C++ to PHP Translation

Question

I'm trying to understand the answer (copy/pasted below) that is laid out here: https://stackoverflow.com/a/3838294/1541165

The problem is that it's in C++ and I want to apply the described solution in PHP.

Can someone help with just a bit of the translation? Like what would A.x - B.x look like in PHP?

first step; move the origin point.

x' = A.x - B.x y' = A.y - B.y

second step, perform rotation

x'' = x' * cos(C) - y' * sin(C) = (A.x-B.x) * cos(C) - (A.y-B.y) * sin(C)

y'' = y' * cos(C) + x' * sin(C) = (A.y-B.y) * cos(C) + (A.x-B.x) * sin(C)
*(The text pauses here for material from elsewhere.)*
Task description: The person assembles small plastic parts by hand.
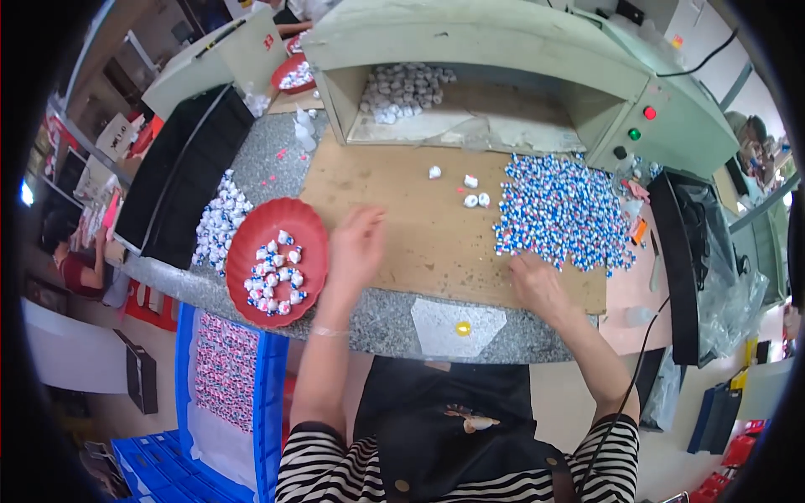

third and final step, move back the coordinate frame

x''' = x'' + B.x = (A.x-B.x) * cos(C) - (A.y-B.y) * sin(C) + B.x

y''' = y'' + B.y = (A.y-B.y) * cos(C) + (A.x-B.x) * sin(C) + B.y

And presto! we have our rotation formula. I'll give it to you without all those calculations:

Rotating a point A around point B by angle C

A.x' = (A.x-B.x) * cos(C) - (A.y-B.y) * sin(C) + B.x

A.y' = (A.y-B.y) * cos(C) + (A.x-B.x) * sin(C) + B.y

Answer 1

A and B are just C++ structures containing two floats, to achieve this in PHP, you'd make a simple "Point" class:

class Point {
    public $X;
    public $Y;
    public function __construct($x = 0, $y = 0) {
        $this->X = $x;
        $this->Y = $y;
    }
}

Once you have this class, you can create points A and B like so:

$A = new Point(0, 1);
$B = new Point(1, 0);

With these two points, and a rotation angle $C in radians:

$C = 3.14;

// The long way
$x1 = $A->X - $B->X;
$y1 = $A->Y - $B->Y;

$sinC = sin($C);
$cosC = cos($C);

$x2 = $x1 * $cosC - $y1 * $sinC;
$y2 = $y1 * $cosC + $x1 * $sinC;

$resultX = $x2 + $B->X;
$resultY = $y2 + $B->Y;

// The quick way
$sinC = sin($C);
$cosC = cos($C);

$diff = new Point($A->X - $B->X, $A->Y - $B->Y);
$result = new Point($diff->X * $cosC - $diff->Y * $sinC + $B->X, 
                    $diff->Y * $cosC + $diff->X * $sinC + $B->Y);

Hope this helps!